[Opening RECORDS FOR THE TASK section]
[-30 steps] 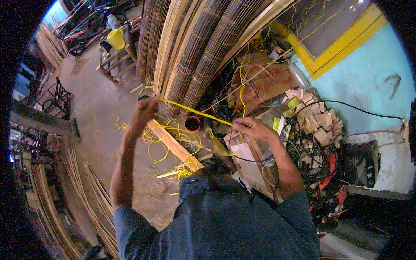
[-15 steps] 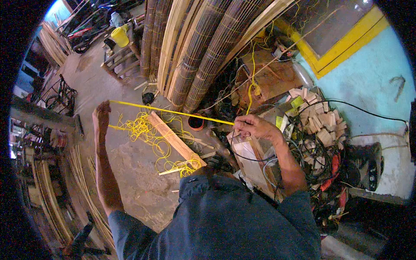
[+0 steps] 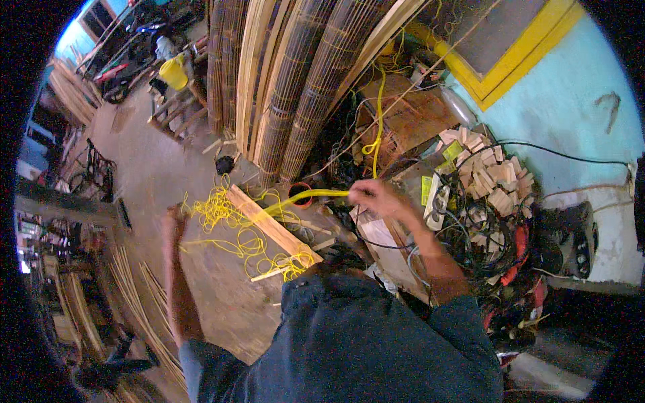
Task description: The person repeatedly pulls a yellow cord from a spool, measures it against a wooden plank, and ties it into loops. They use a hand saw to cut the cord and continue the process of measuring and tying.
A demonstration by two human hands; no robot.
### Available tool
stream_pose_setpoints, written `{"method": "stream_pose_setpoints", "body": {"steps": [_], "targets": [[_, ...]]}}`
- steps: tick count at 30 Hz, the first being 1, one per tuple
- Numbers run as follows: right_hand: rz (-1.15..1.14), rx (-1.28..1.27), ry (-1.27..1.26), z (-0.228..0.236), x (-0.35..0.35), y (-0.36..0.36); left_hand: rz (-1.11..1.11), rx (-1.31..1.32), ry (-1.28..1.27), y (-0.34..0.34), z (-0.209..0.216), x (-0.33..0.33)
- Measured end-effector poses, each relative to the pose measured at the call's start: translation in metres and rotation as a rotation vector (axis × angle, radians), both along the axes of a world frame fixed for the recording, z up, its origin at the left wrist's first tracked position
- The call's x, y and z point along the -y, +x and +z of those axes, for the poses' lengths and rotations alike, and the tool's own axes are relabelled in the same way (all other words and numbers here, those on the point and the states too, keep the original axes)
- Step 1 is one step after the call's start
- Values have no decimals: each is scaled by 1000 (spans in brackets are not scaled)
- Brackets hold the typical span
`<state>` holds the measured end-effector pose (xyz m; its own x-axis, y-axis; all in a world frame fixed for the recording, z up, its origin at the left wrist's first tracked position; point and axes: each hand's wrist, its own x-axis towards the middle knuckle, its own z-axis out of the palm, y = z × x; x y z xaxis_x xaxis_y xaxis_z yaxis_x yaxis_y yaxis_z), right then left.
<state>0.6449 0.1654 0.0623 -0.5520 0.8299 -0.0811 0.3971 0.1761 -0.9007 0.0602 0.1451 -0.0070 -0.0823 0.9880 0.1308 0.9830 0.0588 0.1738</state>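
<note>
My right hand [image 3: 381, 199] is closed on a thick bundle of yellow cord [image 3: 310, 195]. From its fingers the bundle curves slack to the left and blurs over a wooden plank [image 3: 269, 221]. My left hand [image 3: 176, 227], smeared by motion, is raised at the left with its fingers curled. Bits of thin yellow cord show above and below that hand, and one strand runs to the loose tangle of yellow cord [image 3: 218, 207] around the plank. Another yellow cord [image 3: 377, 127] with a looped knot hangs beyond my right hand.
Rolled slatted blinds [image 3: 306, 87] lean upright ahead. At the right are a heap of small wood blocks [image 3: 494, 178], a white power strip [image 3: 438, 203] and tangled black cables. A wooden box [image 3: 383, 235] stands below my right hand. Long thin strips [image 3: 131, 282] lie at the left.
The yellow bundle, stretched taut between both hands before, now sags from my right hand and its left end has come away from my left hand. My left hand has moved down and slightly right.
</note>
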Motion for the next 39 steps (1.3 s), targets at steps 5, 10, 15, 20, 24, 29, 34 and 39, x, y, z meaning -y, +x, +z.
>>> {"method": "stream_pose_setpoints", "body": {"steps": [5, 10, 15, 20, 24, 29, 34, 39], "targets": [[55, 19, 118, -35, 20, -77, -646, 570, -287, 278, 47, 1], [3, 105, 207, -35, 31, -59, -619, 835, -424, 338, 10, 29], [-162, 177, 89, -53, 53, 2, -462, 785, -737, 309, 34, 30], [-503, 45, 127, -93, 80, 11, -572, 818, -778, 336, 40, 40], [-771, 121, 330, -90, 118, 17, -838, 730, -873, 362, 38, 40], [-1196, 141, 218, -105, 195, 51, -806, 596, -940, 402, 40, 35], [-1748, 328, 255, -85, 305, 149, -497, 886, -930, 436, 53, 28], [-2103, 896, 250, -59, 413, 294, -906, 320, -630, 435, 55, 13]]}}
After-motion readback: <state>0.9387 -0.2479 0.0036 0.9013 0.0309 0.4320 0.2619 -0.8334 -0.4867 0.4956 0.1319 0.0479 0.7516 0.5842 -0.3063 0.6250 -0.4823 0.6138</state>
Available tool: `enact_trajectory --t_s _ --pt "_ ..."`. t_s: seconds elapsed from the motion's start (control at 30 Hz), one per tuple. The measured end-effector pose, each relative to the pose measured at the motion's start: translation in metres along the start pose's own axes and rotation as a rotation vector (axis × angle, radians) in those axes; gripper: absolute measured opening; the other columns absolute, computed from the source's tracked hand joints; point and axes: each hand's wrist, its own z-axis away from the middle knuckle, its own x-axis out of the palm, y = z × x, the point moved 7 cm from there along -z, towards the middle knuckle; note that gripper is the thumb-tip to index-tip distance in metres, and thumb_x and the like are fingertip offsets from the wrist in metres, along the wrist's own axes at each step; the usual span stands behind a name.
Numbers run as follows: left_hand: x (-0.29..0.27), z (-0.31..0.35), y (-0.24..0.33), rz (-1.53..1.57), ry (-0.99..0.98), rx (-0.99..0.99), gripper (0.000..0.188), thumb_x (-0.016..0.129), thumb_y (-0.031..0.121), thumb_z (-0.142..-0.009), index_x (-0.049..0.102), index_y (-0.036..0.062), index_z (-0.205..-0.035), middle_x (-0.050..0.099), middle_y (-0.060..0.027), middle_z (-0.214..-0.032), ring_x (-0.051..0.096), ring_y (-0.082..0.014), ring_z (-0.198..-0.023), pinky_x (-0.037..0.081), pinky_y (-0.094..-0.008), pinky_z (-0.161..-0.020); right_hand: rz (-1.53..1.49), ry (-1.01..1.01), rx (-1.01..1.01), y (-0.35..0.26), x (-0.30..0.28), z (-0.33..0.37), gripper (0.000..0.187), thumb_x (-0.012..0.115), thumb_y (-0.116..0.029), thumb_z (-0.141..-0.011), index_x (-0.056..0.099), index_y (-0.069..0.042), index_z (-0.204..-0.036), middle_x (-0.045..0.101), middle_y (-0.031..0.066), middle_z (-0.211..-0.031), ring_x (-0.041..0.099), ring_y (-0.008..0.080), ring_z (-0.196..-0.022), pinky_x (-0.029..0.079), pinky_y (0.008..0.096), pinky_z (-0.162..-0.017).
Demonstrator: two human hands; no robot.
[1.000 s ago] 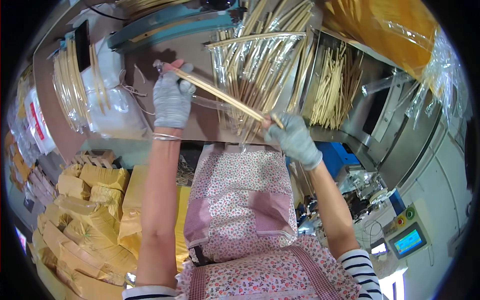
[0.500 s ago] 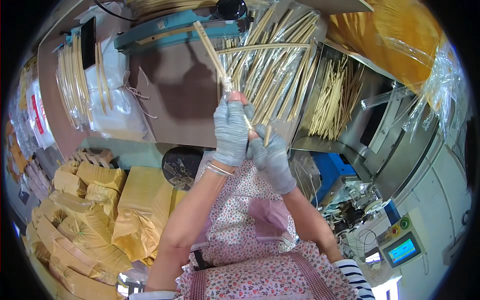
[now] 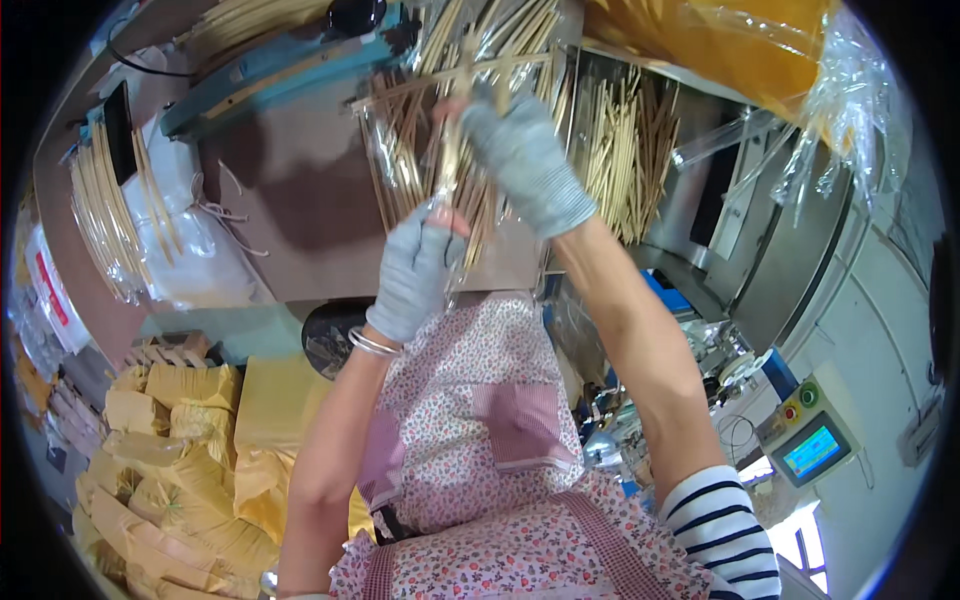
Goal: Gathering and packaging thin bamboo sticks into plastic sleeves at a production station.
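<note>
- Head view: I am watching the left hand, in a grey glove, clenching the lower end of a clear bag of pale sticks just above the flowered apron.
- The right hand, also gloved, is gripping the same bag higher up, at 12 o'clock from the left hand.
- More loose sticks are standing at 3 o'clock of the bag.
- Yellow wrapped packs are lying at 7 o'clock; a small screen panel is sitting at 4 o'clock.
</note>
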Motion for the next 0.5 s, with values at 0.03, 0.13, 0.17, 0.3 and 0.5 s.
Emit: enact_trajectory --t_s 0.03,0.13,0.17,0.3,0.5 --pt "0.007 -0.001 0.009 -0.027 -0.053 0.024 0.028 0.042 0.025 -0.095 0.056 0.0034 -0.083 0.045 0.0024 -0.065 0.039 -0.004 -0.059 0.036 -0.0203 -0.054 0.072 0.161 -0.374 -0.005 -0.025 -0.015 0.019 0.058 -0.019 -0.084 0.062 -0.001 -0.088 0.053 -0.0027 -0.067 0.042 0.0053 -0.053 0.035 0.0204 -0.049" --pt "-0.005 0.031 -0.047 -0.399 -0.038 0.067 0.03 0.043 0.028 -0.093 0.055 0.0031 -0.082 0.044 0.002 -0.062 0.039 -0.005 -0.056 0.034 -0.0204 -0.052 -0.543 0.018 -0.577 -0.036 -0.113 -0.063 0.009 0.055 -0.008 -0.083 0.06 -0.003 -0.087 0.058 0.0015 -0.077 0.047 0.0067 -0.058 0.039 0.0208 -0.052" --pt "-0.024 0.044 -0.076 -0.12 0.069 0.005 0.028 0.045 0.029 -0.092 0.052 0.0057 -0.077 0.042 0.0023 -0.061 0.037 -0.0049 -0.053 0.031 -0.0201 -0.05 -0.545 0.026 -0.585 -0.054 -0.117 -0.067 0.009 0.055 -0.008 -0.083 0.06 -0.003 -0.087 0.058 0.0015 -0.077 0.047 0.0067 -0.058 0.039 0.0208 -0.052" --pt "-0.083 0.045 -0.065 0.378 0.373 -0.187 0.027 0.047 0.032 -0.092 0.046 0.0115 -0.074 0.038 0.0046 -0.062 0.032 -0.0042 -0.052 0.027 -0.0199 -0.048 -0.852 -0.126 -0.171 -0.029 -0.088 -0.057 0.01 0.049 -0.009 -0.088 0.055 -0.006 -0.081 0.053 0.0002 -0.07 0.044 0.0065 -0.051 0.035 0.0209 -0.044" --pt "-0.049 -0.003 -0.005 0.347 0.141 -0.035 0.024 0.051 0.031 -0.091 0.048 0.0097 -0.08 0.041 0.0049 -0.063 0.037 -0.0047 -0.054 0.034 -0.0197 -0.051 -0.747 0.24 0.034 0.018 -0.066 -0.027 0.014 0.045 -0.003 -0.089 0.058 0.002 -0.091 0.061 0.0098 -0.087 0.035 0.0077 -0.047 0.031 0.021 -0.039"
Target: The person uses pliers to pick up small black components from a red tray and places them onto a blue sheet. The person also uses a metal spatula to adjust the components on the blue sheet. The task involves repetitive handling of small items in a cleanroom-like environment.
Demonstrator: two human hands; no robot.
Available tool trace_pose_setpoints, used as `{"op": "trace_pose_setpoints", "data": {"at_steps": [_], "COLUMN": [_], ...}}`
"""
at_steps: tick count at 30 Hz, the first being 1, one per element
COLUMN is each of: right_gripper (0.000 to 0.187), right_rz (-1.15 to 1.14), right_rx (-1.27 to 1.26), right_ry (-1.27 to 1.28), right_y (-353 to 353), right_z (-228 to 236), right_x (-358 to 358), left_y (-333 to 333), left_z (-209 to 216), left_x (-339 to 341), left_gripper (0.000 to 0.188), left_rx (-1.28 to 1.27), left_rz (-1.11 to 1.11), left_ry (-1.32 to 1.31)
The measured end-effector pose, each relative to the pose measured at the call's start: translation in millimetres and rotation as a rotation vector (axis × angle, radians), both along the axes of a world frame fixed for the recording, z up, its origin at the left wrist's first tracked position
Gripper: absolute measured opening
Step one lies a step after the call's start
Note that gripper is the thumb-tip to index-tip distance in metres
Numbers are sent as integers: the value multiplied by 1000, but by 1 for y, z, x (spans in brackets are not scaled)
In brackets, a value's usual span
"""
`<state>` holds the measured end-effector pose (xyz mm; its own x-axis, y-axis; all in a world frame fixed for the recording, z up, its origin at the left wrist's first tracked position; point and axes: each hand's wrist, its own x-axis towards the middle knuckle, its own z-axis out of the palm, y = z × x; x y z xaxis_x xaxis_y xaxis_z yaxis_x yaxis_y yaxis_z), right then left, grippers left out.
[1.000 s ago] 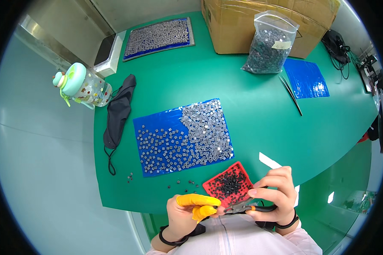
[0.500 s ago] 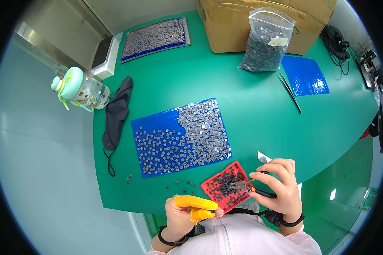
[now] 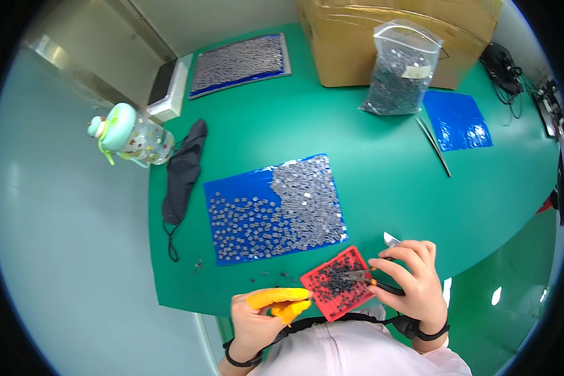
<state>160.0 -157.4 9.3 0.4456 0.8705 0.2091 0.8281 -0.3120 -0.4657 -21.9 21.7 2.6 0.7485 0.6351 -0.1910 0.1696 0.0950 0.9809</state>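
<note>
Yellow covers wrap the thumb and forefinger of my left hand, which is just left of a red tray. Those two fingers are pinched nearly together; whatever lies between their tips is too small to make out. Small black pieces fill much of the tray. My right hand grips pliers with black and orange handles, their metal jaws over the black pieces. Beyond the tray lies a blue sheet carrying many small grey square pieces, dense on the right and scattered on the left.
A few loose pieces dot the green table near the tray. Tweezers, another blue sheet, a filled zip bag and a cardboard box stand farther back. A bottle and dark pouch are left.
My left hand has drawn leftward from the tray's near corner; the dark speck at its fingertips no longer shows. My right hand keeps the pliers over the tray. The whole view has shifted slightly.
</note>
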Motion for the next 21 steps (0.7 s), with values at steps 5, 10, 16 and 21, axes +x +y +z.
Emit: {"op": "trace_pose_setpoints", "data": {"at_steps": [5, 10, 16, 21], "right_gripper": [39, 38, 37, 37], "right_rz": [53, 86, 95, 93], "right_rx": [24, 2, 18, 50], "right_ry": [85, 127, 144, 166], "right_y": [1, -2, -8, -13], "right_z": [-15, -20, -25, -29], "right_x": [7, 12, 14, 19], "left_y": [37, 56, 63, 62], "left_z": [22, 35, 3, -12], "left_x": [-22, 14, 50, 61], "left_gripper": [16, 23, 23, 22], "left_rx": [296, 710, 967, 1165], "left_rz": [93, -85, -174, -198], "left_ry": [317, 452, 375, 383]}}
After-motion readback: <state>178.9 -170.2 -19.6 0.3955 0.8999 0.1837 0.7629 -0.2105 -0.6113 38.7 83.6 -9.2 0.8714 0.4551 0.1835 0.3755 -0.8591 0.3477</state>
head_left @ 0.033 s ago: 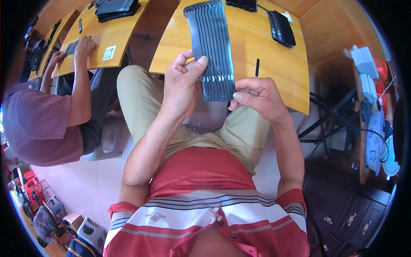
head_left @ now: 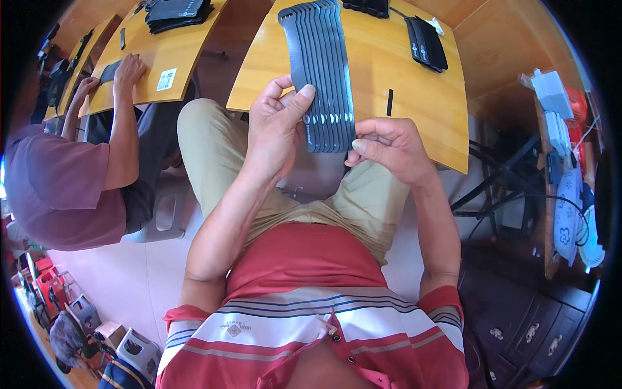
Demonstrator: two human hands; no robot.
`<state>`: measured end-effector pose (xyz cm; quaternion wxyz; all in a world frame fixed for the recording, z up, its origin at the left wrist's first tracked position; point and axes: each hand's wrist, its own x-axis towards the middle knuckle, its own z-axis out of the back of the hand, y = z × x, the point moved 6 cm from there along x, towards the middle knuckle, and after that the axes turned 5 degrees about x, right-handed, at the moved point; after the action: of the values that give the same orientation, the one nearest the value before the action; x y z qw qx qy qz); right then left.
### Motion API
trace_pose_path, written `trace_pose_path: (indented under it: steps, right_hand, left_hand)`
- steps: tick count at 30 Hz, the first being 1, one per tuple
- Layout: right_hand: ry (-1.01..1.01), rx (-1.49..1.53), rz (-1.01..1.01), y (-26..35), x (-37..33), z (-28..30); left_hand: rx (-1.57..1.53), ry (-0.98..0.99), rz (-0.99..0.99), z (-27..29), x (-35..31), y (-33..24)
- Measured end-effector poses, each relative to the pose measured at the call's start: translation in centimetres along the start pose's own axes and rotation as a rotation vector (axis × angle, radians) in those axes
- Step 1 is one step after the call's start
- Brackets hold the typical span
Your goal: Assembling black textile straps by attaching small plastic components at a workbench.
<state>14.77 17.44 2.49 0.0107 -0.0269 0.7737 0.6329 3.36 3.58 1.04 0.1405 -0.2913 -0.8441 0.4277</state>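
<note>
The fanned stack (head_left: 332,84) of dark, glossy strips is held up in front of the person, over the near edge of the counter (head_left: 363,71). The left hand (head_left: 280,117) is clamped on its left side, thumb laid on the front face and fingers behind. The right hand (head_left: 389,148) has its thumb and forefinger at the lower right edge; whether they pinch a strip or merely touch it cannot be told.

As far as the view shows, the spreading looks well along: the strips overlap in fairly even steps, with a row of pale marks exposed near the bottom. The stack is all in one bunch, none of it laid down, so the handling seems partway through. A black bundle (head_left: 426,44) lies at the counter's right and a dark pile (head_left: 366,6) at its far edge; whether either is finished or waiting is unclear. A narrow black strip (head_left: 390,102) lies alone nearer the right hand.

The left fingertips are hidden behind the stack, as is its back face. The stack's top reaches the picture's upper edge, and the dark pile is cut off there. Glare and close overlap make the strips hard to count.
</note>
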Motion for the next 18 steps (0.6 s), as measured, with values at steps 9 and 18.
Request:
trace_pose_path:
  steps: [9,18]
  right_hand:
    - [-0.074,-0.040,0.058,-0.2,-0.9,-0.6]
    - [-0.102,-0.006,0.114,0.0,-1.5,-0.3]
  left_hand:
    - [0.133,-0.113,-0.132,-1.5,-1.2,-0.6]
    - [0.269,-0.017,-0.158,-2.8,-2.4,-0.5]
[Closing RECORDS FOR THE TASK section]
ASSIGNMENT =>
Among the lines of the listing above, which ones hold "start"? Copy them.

SOLUTION TO THE PROBLEM =>
- Measured end-effector poses, each relative to the pose measured at the call's start: translation in metres and rotation as a rotation vector (axis × angle, radians), both along the axes of a world frame fixed for the recording, z up, its origin at the left wrist's first tracked position
- Step 1 is one step after the call's start
Available tool: `enact_trajectory --t_s _ --pt "_ ..."`. t_s: seconds elapsed from the motion's start (control at 30 Hz), one per tuple. The measured end-effector pose, each relative to the pose measured at the motion's start: translation in metres along the start pose's own axes and rotation as a rotation vector (axis × angle, radians) in those axes; gripper: absolute measured opening; the other columns absolute, computed from the source's tracked hand joints; point and axes: each hand's wrist, its own z-axis away from the middle knuckle, its own x-axis out of the palm, y = z × x, the point moved 7 cm from there along -z, towards the middle knuckle; note that gripper is the thumb-tip to index-tip distance in metres, and thumb_x and the like are fingertip offsets from the wrist in metres, along the wrist's own axes at each step; the usual span stands behind a name.
The measured end-effector pose, each relative to the pose measured at the call's start: translation in millimetres and rotation as a rotation vector (axis × angle, radians), both along the axes of a world frame fixed for the recording, z up, its origin at the left wrist's first tracked position
Step one lies a step after the call's start
- Measured end-effector poses, each relative to the pose measured at the call's start: translation in centimetres along the start pose's own axes and rotation as a rotation vector (axis × angle, radians) in those axes
- Step 1 is one step after the call's start

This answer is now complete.